En mis vueltas por el mundo me he encontrado con organismos administrativos extraños, pintorescos y absurdos. La justificación siempre es la misma: la necesidad política de quitarse del medio lealtades partidistas, agradecimientos a punto de caducar, compromisos familiares, deudas de partido y gratitudes de votos, asistencia a mítines o pegar carteles al relente de las madrugadas.
Pero ningún caso me resulta tan insólito, ridículo y hasta denigrante como la creación de un departamento, oficina o chiringuito, tal y como se denomine la genialidad de la presidenta de Madrid, la señora Ayuso, creando una función para que su converso militante Tony Cantó, descolgado de las listas parlamentarias no tenga que regresar un tiempo a su digno oficio de actor.
Su misión es sencilla y trascendente: cuidar de que en Madrid se conserve el español como idioma oficial – en la calle se conserva solo --, vigilar que quienes escribimos no pongamos faltas de ortografía y controlar que los niños aprendan a hablarlo desde pequeños, faltaría más. En síntesis, evitar que los peligros que se ciernen sobre el futuro de nuestra lengua – una de las más habladas del mundo – triunfen en Madrid.

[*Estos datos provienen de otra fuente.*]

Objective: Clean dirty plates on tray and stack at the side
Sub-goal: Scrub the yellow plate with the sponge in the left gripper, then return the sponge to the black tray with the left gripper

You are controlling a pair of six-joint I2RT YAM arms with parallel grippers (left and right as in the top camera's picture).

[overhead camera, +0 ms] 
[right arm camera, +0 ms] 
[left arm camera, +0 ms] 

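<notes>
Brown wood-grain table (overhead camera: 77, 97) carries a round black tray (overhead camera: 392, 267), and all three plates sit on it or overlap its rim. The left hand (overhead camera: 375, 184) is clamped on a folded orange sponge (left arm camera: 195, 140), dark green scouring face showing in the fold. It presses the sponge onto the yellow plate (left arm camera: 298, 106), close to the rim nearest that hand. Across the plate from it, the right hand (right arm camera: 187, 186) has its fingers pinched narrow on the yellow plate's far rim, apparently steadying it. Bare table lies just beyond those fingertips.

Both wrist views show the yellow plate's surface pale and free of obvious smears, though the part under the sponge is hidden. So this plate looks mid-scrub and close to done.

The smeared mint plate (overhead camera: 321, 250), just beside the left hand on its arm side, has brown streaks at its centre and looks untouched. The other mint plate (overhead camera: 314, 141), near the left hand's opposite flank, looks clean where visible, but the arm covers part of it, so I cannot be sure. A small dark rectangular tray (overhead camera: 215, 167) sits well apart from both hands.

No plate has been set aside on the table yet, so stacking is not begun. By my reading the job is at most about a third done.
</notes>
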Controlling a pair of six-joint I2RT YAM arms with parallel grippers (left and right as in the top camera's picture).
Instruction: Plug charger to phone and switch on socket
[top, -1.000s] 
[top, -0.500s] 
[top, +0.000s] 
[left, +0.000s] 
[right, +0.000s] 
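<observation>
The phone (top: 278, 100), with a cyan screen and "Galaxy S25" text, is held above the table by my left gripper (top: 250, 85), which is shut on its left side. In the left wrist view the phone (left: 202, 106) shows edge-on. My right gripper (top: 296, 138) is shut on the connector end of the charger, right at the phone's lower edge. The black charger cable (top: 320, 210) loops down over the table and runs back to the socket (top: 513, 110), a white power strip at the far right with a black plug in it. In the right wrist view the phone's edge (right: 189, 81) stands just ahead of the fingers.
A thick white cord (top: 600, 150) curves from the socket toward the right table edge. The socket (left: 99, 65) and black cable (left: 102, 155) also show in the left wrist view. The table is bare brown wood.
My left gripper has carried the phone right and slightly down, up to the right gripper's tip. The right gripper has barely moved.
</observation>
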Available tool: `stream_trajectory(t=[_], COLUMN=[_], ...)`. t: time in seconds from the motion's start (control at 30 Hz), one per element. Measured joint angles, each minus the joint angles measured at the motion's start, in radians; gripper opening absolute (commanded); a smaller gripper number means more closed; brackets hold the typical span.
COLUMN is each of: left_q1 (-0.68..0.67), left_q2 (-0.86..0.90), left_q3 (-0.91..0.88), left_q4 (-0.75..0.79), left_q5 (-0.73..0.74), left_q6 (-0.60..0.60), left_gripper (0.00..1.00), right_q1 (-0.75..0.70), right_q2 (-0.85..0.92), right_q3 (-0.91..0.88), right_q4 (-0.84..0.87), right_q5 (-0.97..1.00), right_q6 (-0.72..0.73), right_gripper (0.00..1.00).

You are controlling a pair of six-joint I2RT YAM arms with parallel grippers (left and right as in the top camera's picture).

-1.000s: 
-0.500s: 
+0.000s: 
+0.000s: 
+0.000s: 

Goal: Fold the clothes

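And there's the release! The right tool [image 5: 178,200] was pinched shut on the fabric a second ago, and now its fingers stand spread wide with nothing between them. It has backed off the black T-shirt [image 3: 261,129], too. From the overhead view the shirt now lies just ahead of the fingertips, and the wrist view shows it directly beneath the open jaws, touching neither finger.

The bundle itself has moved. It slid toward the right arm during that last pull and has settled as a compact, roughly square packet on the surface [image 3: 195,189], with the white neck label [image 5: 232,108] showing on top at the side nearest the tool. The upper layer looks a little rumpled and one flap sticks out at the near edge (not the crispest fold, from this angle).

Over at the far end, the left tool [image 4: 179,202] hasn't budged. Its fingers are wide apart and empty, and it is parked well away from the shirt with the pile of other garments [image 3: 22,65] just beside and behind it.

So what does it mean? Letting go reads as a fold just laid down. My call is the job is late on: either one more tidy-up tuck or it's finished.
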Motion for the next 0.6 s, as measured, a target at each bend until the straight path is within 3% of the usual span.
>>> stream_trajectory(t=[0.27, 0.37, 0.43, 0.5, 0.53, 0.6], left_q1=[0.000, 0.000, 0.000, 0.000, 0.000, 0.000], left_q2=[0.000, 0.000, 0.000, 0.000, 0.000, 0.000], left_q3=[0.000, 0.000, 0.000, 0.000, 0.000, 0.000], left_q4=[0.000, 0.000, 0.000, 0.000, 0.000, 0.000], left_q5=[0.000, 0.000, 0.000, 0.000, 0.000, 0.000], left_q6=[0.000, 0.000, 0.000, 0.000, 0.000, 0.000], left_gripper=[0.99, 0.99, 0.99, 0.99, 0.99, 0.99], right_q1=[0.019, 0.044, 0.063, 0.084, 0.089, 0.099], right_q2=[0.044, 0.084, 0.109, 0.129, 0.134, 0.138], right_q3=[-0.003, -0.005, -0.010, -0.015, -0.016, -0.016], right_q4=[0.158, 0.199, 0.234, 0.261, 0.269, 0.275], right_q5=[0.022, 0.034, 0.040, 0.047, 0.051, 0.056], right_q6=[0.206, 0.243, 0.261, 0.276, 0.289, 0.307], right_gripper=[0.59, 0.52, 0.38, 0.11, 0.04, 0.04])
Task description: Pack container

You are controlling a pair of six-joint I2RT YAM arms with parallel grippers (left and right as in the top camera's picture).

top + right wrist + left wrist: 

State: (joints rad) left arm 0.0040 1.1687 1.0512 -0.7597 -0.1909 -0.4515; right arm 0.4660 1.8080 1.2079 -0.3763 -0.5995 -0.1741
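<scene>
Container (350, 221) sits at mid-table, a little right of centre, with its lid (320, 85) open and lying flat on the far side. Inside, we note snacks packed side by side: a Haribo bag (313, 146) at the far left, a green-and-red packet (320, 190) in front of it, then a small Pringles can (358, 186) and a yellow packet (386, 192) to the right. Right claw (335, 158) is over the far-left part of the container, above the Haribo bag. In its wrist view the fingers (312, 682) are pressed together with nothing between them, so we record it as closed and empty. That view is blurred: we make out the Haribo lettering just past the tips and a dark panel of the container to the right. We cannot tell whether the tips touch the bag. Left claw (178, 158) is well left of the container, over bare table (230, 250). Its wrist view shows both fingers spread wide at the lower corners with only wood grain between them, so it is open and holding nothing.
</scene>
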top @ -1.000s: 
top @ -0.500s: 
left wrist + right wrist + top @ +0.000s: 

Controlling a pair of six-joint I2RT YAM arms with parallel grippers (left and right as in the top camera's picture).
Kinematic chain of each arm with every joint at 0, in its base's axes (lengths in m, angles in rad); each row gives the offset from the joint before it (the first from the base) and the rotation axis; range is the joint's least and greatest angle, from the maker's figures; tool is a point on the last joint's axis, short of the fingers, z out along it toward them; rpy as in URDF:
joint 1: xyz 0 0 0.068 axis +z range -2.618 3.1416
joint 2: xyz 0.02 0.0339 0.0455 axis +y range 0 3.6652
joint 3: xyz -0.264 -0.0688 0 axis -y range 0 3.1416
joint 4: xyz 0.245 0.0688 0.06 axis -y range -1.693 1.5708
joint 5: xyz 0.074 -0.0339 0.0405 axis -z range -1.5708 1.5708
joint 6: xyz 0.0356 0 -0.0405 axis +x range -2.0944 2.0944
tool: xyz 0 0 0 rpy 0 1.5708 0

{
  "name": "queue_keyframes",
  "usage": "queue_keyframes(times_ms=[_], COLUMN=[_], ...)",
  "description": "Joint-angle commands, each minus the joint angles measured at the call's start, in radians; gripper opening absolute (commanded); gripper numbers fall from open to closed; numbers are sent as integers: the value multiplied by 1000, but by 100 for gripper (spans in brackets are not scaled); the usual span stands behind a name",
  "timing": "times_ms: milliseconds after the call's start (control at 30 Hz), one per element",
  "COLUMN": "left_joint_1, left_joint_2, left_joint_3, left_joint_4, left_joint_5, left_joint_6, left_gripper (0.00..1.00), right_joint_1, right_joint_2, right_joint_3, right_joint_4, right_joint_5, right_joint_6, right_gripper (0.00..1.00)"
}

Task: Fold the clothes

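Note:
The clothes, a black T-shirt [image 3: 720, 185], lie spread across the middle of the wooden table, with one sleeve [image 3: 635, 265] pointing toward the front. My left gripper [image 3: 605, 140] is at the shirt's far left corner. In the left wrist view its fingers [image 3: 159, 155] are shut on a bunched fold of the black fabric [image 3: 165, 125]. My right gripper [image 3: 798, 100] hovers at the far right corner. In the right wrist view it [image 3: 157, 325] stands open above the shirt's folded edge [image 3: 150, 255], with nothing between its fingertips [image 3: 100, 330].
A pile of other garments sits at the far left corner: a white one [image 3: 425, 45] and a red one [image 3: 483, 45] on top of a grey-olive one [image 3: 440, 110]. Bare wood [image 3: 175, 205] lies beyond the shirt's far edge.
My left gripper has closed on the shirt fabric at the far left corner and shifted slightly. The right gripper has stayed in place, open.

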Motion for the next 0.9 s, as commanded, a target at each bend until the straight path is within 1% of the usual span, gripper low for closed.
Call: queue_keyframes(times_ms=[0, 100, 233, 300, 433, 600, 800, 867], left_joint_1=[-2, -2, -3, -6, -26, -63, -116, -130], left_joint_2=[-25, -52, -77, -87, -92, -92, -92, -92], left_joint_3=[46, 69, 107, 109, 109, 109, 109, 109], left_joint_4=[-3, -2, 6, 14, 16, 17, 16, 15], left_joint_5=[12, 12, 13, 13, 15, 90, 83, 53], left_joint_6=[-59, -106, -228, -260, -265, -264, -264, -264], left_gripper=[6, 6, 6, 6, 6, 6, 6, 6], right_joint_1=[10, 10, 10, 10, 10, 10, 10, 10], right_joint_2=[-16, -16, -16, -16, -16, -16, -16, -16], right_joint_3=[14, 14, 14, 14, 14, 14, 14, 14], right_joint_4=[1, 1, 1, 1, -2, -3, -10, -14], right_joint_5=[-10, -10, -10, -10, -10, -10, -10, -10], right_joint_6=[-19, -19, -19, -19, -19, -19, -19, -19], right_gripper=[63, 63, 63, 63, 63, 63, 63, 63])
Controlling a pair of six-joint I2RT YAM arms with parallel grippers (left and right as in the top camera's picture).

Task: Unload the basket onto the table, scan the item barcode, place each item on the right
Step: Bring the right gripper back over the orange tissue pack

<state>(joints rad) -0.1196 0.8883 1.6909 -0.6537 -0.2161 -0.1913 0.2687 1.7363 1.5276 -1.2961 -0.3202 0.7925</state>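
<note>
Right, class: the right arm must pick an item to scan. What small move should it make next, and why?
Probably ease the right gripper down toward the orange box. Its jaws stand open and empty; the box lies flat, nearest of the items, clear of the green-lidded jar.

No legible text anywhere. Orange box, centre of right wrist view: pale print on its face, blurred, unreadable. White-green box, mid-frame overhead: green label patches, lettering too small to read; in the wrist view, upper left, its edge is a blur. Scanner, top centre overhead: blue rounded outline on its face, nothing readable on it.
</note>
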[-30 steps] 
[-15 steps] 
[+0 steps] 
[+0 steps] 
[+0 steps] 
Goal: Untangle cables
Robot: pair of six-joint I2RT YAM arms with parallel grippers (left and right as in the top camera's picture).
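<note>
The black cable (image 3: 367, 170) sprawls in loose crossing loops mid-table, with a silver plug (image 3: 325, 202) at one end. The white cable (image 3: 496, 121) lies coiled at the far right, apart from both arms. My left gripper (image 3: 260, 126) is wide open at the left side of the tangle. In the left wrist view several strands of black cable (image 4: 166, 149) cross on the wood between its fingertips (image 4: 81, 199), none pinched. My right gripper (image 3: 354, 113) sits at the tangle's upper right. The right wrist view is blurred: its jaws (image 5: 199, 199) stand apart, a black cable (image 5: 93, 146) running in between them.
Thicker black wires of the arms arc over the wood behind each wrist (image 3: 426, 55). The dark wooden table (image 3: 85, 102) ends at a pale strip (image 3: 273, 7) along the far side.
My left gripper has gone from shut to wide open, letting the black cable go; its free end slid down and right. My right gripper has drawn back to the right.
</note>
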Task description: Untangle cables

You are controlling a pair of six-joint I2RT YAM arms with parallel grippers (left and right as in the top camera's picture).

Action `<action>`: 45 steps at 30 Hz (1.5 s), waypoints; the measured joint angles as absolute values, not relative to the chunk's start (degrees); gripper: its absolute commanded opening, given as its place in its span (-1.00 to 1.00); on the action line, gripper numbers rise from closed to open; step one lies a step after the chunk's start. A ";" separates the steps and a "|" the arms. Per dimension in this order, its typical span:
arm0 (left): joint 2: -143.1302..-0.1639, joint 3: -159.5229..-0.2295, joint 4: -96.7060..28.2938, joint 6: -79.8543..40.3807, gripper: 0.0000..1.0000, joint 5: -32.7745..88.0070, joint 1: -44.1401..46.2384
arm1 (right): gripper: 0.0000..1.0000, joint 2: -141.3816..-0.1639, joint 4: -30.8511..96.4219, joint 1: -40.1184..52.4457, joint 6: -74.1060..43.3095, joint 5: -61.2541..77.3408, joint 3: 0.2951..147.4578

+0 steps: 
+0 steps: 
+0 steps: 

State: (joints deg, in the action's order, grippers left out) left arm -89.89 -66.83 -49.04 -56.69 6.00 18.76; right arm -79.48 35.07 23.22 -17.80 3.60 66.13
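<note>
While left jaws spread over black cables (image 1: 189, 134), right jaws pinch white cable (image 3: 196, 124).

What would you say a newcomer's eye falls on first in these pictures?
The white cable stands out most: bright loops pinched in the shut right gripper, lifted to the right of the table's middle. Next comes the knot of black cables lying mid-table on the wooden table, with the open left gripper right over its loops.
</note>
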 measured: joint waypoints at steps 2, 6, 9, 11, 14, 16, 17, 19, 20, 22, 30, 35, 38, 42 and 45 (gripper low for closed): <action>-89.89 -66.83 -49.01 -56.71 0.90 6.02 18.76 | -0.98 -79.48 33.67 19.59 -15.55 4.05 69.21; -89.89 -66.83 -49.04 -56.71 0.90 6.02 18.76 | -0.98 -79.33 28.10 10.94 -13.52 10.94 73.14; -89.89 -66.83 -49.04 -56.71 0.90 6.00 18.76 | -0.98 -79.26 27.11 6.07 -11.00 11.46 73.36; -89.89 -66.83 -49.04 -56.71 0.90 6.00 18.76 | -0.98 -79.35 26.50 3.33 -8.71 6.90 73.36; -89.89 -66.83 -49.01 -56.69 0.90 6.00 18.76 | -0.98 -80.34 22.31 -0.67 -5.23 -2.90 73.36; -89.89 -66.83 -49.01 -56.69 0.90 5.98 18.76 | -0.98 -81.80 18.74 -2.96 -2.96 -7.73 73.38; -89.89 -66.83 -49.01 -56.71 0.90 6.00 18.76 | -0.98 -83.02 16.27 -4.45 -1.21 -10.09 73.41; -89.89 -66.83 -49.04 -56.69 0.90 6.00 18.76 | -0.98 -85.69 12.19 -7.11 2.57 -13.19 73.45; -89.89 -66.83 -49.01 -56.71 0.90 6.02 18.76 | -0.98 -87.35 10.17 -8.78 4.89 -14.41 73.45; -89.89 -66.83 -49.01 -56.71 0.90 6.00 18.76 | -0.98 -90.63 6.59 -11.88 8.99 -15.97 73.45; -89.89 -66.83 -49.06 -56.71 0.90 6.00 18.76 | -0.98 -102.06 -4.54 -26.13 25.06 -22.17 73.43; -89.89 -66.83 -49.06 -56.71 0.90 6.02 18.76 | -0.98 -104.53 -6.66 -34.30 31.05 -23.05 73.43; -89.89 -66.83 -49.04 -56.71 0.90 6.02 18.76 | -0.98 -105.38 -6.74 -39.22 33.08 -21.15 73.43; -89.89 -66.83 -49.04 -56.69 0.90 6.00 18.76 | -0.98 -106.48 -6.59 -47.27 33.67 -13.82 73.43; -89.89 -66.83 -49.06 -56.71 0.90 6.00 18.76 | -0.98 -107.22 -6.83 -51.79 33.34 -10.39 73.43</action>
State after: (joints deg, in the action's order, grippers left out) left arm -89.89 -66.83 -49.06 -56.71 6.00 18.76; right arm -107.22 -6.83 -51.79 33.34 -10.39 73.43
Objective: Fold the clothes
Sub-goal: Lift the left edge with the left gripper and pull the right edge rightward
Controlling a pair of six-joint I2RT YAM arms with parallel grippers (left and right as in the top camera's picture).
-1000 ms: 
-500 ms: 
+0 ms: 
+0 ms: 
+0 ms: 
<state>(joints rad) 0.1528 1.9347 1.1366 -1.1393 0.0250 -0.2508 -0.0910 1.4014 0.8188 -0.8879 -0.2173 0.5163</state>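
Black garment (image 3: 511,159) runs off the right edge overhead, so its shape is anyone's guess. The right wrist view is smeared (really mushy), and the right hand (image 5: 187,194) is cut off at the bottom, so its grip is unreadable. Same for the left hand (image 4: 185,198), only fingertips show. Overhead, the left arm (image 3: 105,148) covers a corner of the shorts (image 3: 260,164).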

La iniciativa choca y genera preocupación. Que el español corra riesgos de desaparecer precisamente en Madrid es tan inquietante como meritoria la preocupación de la señora Ayuso ante ese peligro. Seguramente quiere evitar que ocurra como con el chotis que apenas se baila ya fuera de las verbenas de San Isidro o del organillo que ha sido eclipsado por las guitarras eléctricas. Quizás a algunos les preocupe que el español corra riesgos en Madrid; a otros nos preocupa que el español sea un recurso demasiado serio como para hacer el ridículo.